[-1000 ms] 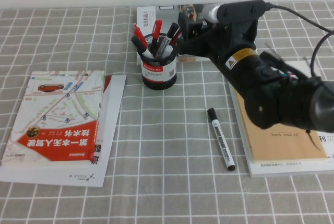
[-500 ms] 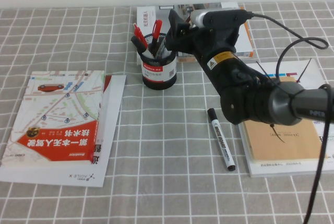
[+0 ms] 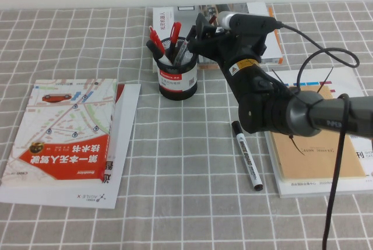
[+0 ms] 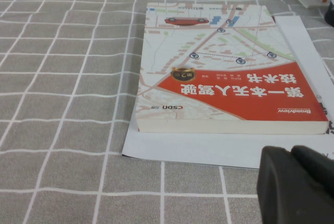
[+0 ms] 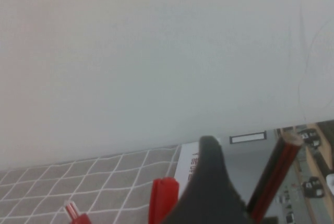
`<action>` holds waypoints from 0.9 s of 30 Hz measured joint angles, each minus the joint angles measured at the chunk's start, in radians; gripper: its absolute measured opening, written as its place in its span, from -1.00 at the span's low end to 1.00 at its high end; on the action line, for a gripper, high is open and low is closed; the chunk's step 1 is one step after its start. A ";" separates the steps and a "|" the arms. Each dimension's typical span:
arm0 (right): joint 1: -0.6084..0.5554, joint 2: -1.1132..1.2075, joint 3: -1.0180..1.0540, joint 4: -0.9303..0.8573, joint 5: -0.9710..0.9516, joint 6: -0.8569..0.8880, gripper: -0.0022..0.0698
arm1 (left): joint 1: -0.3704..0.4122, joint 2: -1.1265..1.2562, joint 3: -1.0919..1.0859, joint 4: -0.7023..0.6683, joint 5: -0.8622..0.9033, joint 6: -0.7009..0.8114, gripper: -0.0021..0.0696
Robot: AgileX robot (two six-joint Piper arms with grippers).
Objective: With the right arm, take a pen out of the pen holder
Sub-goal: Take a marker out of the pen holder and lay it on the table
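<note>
A black mesh pen holder with a red and white label stands at the back middle of the table, holding several pens, among them red-capped ones. My right gripper is at the holder's right rim, level with the pen tops, and it is open. In the right wrist view one dark finger stands beside a red and black pen; the other finger is out of frame. My left gripper is shut and empty, low over the table near the red book.
A black and white marker lies on the cloth in front of the right arm. A tan notebook on papers lies at the right. Boxes and books stand along the back wall. The red book lies at the left.
The right arm has swung left and in towards the holder. Its gripper now covers the red and black pen at the holder's right side. The pens and marker have not moved.
</note>
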 joint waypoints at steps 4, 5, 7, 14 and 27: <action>0.000 0.017 -0.032 0.007 0.024 0.000 0.28 | 0.000 0.000 0.000 0.000 0.000 0.000 -0.95; 0.000 0.021 -0.038 0.008 0.029 0.000 0.28 | 0.000 0.000 0.000 0.000 0.000 0.000 -0.95; 0.000 0.028 -0.051 0.019 0.029 0.000 0.28 | 0.000 0.000 0.000 0.000 0.000 0.000 -0.95; -0.011 0.053 -0.072 0.036 0.045 0.000 0.28 | 0.000 0.000 0.000 0.000 0.000 0.000 -0.95; -0.011 0.053 -0.099 0.036 0.063 0.000 -0.02 | 0.000 0.000 0.000 0.000 0.000 0.000 -0.95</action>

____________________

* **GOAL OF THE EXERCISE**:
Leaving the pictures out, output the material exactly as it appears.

* **SOLUTION TO THIS PROBLEM**:
[-1000 ms] 
[-500 ms] 
[+0 ms] 
[+0 ms] 
[+0 ms] 
`<action>` holds waypoints from 0.9 s of 30 Hz measured joint angles, each minus the joint angles measured at the chunk's start, in radians; gripper: its absolute measured opening, written as its place in its span, from -1.00 at the span's low end to 1.00 at its high end; on the action line, for a gripper, high is open and low is closed; the chunk's step 1 is one step after its start. A ";" separates the steps and a "|" the arms. Each dimension's typical span:
arm0 (right): joint 1: -0.6084..0.5554, joint 2: -1.1132..1.2075, joint 3: -1.0180..1.0540, joint 4: -0.9303..0.8573, joint 5: -0.9710..0.9516, joint 6: -0.8569..0.8880, gripper: -0.0022..0.0698
arm1 (left): joint 1: -0.3704..0.4122, joint 2: -1.1265..1.2562, joint 3: -1.0919..1.0859, joint 4: -0.7023..0.6683, joint 5: -0.8622..0.9033, joint 6: -0.7009..0.8114, gripper: -0.0021..0.0696
Robot: AgileX robot (two six-joint Piper arms with grippers).
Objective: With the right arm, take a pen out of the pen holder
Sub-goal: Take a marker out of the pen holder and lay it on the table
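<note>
A black mesh pen holder with a red and white label stands at the back middle of the table, holding several pens, among them red-capped ones. My right gripper is at the holder's right rim, level with the pen tops, and it is open. In the right wrist view one dark finger stands beside a red and black pen; the other finger is out of frame. My left gripper is shut and empty, low over the table near the red book.
A black and white marker lies on the cloth in front of the right arm. A tan notebook on papers lies at the right. Boxes and books stand along the back wall. The red book lies at the left.
The right arm has swung left and in towards the holder. Its gripper now covers the red and black pen at the holder's right side. The pens and marker have not moved.
</note>
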 joint waypoints at steps 4, 5, 7, 14 and 27: <action>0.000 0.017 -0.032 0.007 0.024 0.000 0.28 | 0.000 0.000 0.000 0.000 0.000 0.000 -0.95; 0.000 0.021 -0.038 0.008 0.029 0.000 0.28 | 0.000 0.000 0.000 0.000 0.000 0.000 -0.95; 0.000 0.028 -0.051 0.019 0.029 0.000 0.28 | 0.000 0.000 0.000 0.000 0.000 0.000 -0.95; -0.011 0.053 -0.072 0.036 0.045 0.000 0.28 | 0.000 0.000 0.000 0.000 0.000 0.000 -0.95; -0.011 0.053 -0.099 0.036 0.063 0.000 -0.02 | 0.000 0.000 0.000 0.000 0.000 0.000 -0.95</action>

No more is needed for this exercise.